Task to carry out :: Set the data down again, exactly as it reads, but without the pictures.
☆ ☆ ☆ ☆ ☆ ☆ ☆
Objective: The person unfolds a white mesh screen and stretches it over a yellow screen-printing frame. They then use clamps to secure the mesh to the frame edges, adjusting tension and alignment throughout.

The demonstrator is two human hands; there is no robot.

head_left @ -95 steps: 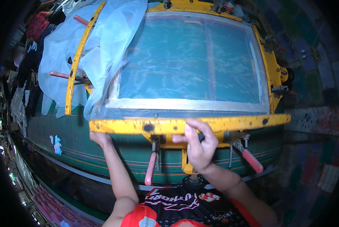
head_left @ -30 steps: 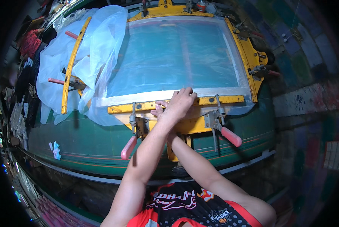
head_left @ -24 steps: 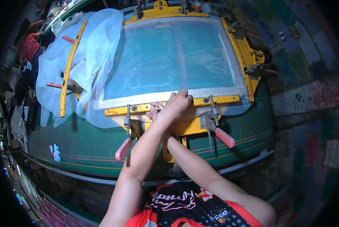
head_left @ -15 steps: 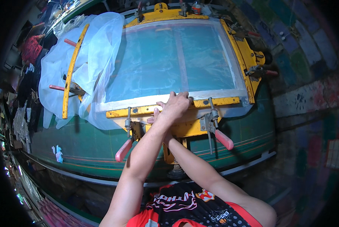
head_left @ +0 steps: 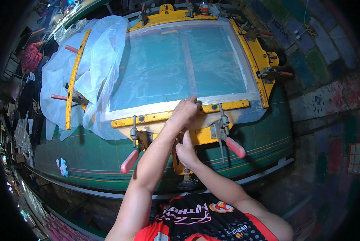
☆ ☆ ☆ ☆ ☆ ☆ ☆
Completed exercise ::
Objective: The person unfolds a white mesh screen and stretches it over a yellow screen-printing frame. They then use clamps to secure the mesh to the frame edges, adjusting tension and alignment throughout.

The demonstrator is two human hands; there is no robot.

head_left @ -95 steps: 
head_left @ -30 steps: 
head_left @ -24 steps: 
head_left @ -15 steps: 
head_left @ +0 steps: 

This completes the response to the exercise.